There are two ways in which Circularity Scotland will use the money from producers and unreclaimed deposits. Everyone operating a return point will be paid handling fees in recognition of the time, space and equipment required to handle deposits and returned containers.
It will also be used to help fund the logistics operations required to collect containers for recycling and the operating costs of the scheme administrator.
The 20p deposit will remain in circulation all the time, passing from the person receiving the container to the person accepting it.
The producer or importer pays a 20p deposit for each drinks container they put into the Scottish market. This is paid to the scheme administrator and they inform Circularity Scotland how many containers they sell so that producer fees can be allocated accordingly.
If the product is passing through a wholesaler, they will pay the producer or importer a 20p deposit which they will recoup when they sell on to the next business in the supply chain.
The retailer will then pay their drinks supplier 20p per container which they will get back from the customer at the point of purchase.
The retailer receives their 20p back from the customer when they pay the container or bottle deposit at the point they purchase their drink.
The consumer gets their 20p back when they take the empty container back to a return point.
The scheme administrator uses the 20p they originally received from the producer or importer to refund the return point operator.
Not all hospitality businesses will have to charge their customers a 20p deposit. If you only serve drinks in single use containers on your premises, you can operate a “closed loop system”. That involves collecting all of the containers used on your site and reclaiming the 20p container deposit yourself through the scheme.
If, however, you serve drinks for customers to take away and consume elsewhere, you will have to follow the same procedure as other retailers. You’ll charge customers the 20p deposit and must operate a return point, reimbursing any customer who presents a container included in the scheme.
Empty containers can be returned to any of about 30,000 return points all over Scotland. Basically, you’ll find them anywhere you can buy drinks in deposit bottles or cans. The simplest of these will simply repay you over the counter with cash although some reverse vending machines will refund consumers using a voucher which can be spent to the full value of the original deposit instore.
The producer fee is there to make up any shortfall in revenues needed to operate the scheme. Producers recognise that they must take responsibility for the packaging containing their products and the producer fee reflects that.
Handling Fee for Return Point Operators
Return point operators will receive a handling fee designed to cover the costs of the time, equipment and additional storage space needed to operate the scheme.
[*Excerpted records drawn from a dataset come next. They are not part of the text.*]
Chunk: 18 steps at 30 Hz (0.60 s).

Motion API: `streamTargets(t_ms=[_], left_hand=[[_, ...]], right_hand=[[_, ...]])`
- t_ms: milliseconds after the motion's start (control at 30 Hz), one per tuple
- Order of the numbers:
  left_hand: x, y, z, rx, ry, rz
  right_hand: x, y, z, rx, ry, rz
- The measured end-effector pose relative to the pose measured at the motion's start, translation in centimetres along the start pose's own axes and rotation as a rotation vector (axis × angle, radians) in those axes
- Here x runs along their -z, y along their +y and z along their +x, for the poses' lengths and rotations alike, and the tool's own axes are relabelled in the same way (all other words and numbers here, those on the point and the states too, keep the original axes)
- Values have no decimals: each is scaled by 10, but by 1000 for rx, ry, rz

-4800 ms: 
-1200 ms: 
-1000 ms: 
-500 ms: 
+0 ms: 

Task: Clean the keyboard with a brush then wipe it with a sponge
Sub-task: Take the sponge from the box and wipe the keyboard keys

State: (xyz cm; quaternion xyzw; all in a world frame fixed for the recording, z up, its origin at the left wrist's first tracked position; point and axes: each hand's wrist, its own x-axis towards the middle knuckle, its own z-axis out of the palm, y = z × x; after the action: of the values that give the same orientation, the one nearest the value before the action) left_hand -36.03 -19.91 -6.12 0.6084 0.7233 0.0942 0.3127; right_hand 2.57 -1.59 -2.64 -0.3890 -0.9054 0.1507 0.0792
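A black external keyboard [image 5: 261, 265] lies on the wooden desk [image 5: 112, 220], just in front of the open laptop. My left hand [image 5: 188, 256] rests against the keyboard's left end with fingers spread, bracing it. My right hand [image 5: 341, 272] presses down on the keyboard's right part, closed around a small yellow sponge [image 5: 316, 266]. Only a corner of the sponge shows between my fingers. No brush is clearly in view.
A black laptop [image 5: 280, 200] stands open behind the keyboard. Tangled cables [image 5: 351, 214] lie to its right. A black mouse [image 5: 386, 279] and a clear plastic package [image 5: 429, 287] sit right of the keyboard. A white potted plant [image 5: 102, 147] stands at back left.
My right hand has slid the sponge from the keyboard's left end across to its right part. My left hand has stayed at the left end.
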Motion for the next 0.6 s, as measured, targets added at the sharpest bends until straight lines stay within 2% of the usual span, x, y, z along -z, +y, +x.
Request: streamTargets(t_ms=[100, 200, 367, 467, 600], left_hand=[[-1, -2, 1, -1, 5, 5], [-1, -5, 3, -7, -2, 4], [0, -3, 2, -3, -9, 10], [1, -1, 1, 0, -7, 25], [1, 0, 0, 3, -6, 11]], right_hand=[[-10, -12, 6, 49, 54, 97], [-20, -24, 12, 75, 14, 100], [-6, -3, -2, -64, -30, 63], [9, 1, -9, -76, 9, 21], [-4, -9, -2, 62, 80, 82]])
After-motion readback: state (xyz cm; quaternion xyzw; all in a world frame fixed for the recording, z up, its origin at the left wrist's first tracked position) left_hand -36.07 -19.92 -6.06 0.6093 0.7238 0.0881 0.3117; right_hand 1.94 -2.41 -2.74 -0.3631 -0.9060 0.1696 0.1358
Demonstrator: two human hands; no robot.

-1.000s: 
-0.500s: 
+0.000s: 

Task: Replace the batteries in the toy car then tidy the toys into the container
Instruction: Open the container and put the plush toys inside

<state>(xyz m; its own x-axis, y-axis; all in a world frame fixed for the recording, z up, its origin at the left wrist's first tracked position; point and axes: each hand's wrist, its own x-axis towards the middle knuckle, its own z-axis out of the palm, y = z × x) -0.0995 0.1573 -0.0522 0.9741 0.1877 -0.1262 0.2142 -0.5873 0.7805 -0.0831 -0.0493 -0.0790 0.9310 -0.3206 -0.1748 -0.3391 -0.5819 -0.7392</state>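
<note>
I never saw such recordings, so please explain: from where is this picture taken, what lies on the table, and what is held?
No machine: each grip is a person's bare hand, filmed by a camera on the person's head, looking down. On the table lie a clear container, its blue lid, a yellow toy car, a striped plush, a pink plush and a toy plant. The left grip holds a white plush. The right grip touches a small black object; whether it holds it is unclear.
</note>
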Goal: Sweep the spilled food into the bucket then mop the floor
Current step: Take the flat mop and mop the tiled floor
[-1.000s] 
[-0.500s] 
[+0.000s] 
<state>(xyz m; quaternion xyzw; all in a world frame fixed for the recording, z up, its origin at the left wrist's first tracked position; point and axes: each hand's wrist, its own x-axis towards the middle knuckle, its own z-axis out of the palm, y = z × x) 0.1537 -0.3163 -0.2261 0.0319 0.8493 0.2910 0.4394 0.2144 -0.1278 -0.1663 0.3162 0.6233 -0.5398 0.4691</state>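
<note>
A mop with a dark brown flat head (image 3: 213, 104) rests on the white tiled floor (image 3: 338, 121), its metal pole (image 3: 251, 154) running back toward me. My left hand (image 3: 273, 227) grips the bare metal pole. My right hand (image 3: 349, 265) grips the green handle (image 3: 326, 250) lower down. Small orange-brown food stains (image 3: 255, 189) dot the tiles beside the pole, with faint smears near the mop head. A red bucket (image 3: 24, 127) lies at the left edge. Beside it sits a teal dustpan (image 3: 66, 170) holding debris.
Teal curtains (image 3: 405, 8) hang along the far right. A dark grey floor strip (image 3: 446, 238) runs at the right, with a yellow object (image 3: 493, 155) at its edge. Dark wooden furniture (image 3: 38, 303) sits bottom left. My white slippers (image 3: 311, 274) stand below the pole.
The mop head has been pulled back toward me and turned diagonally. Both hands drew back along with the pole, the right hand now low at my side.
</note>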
The level of this fee will be determined annually by Circularity Scotland, based on data and analysis provided by independent consultants to ensure it remains reasonable and current.
The deposit has been set by Scottish Government at 20p within the Deposit and Return Scheme for Scotland Regulations 2020. For the sake of simplicity and clarity it has been set at the same price for containers of all sizes, made from all, in-scope, materials.
The figure of 20p was arrived at for a number of reasons. Firstly, it is enough to incentivise consumers to do the right thing and return their containers but it’s not so much that it will deter purchase.
The figure is also in line with successful deposit return schemes around the world and it emerged as the optimal deposit level during extensive public consultations by the Scottish Government.
The scheme has been carefully designed to be largely self-funding but, ultimately, the producers/importers/brand owners of the containers will have to pay a little to ensure that what they produce doesn’t have a negative effect on the environment. Additional income from the sale of the recyclable materials collected and unredeemed deposits will also help fund the scheme. These revenues will fluctuate from year to year and the producer fee will be adjusted annually to reflect this.